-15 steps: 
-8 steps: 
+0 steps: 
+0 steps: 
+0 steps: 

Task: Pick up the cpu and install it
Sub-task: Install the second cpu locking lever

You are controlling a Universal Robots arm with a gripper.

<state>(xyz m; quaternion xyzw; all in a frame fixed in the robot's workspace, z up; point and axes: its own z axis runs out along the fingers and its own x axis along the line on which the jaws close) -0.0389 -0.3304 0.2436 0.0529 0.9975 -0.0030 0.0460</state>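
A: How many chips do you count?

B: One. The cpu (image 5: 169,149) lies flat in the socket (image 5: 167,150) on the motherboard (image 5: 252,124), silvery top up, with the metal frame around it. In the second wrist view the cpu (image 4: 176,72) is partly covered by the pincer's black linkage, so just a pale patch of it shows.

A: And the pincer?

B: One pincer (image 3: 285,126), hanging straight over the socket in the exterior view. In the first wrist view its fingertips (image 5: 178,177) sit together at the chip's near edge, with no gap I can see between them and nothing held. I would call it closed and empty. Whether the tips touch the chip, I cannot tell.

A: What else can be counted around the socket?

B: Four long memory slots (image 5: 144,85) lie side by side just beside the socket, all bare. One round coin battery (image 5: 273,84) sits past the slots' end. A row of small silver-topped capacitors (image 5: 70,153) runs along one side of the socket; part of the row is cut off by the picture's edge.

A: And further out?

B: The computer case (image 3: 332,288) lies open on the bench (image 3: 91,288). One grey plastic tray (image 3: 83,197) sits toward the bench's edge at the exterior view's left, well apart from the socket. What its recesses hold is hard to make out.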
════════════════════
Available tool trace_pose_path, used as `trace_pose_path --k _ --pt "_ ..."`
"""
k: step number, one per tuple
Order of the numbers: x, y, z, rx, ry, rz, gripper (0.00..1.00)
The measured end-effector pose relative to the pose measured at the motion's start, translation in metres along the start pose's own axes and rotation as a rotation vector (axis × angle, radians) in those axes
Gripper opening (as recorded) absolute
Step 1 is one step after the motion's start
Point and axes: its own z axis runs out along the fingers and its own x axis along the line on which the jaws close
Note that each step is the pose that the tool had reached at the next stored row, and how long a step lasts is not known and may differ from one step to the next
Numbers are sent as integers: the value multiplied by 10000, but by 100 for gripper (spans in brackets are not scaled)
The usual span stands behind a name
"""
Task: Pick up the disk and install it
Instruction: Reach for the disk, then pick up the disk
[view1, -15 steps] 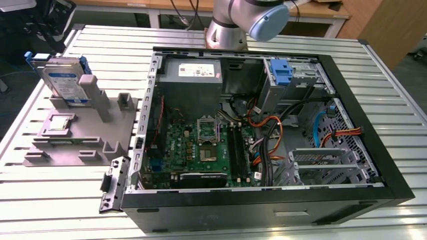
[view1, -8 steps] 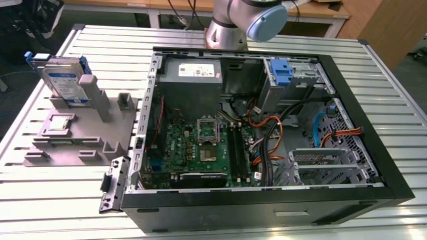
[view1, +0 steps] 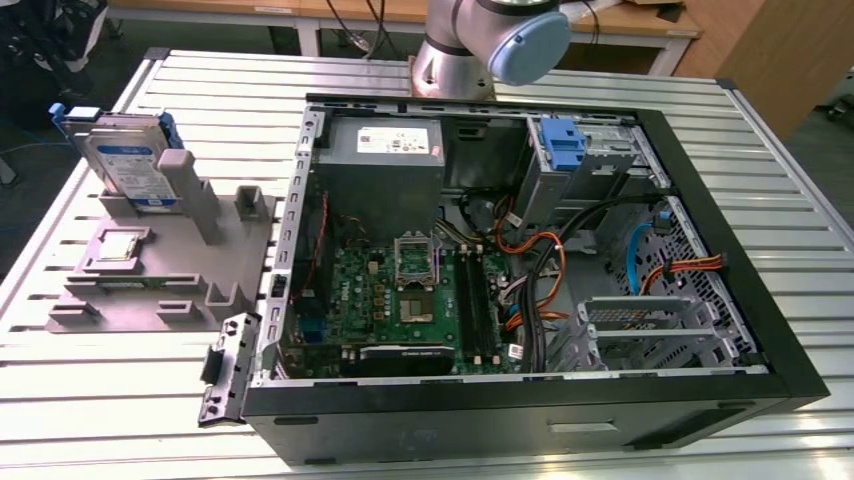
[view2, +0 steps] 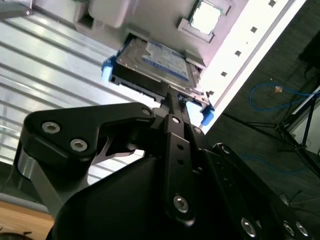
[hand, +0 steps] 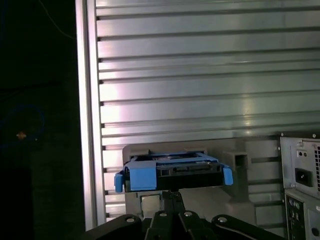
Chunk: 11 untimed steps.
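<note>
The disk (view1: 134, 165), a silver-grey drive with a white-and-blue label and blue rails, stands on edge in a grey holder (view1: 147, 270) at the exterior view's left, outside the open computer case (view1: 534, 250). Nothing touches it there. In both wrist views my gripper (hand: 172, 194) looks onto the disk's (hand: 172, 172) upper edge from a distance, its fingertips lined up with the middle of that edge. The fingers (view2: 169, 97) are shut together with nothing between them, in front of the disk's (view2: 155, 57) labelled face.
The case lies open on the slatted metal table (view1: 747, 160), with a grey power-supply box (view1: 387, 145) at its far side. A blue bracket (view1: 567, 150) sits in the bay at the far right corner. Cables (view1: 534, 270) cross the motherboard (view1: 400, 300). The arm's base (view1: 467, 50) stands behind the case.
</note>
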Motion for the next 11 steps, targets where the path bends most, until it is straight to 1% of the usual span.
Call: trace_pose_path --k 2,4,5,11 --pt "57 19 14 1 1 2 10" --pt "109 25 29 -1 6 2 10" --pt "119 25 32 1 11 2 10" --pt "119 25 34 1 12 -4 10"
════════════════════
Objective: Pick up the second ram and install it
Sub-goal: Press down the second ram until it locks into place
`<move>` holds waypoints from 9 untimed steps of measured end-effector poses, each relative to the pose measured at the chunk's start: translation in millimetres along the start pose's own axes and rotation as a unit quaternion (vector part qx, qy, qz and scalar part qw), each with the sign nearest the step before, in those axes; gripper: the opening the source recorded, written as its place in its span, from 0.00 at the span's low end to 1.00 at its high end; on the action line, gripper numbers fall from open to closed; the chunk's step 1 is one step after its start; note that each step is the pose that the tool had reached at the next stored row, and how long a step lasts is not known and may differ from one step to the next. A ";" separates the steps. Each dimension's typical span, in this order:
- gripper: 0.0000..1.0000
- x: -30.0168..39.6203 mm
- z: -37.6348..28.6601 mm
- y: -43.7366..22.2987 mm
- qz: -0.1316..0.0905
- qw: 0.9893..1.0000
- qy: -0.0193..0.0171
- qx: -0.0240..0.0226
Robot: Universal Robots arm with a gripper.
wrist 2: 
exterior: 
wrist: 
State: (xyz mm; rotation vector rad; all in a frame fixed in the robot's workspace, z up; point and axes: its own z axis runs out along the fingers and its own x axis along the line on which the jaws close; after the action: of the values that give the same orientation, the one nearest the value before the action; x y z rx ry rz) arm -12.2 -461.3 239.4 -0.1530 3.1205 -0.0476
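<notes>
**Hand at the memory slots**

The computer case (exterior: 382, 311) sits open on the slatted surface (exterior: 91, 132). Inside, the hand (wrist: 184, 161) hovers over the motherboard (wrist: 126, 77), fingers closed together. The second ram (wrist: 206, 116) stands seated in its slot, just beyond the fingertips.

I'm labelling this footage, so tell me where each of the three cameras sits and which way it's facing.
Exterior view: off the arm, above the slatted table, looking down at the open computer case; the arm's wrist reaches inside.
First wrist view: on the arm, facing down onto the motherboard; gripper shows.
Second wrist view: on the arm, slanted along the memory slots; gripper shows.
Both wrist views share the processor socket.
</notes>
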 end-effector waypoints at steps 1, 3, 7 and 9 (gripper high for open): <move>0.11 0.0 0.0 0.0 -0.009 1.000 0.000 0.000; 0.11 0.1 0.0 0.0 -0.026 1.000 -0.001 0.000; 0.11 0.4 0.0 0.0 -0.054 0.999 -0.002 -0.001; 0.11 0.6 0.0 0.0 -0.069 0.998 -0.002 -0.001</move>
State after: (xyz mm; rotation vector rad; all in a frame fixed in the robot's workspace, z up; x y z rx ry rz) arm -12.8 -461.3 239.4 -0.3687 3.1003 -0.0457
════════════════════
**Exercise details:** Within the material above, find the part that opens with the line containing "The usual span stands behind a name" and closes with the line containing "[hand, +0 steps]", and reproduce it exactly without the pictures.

**Task solution:**
The usual span stands behind a name
"""
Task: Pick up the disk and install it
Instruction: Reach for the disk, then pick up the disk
[view1, -15 steps] 
[view1, -8 steps] 
[view1, +0 steps] 
[view2, +0 steps] 
[hand, +0 steps] 

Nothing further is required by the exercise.